→ Description of the task: Locate the line bearing "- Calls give" in the material below, then reproduce it and each following line up to and including the line bearing "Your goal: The".

============

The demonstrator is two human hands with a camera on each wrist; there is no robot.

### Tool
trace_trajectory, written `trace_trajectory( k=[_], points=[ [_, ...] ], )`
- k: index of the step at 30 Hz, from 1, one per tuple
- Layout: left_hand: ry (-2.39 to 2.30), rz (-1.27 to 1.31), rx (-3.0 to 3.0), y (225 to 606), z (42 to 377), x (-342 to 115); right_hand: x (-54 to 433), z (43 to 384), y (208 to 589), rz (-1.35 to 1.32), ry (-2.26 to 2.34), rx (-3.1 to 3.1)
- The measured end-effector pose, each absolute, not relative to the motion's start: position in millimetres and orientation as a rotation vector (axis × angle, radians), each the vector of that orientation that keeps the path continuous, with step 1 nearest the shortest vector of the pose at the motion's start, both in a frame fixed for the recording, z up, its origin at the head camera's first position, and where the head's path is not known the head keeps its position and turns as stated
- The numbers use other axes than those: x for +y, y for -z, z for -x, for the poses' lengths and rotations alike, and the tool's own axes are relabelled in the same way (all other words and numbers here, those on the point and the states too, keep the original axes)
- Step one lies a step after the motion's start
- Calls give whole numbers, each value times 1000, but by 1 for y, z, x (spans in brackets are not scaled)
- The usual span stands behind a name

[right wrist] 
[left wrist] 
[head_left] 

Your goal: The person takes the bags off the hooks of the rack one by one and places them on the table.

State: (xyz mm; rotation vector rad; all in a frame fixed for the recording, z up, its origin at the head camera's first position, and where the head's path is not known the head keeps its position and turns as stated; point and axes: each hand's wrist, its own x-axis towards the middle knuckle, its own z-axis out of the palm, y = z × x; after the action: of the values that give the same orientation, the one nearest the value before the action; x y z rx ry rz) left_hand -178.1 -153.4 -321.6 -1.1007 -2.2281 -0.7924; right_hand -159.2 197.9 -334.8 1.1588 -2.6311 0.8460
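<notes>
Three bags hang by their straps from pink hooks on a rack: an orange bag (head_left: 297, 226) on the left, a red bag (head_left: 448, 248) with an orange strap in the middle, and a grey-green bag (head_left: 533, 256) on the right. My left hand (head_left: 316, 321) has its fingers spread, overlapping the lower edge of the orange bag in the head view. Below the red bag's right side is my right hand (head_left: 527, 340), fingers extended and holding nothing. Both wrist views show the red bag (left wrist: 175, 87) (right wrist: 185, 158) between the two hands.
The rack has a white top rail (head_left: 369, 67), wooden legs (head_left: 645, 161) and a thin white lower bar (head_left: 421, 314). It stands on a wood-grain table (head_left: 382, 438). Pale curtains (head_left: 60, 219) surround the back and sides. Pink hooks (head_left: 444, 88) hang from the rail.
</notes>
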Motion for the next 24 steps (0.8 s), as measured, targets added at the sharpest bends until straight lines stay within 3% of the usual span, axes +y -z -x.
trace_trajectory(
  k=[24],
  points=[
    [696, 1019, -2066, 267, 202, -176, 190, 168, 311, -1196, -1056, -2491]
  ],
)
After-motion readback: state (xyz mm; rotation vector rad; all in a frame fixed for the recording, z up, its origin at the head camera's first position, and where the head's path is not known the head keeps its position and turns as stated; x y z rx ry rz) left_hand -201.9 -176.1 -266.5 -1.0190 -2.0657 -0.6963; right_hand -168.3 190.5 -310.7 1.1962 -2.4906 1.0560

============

→ Answer box:
- Calls give whole numbers, each value times 1000, but by 1 for y, z, x (spans in brackets are not scaled)
- The usual span stands behind a name

[right wrist] 
[left wrist] 
[head_left] 

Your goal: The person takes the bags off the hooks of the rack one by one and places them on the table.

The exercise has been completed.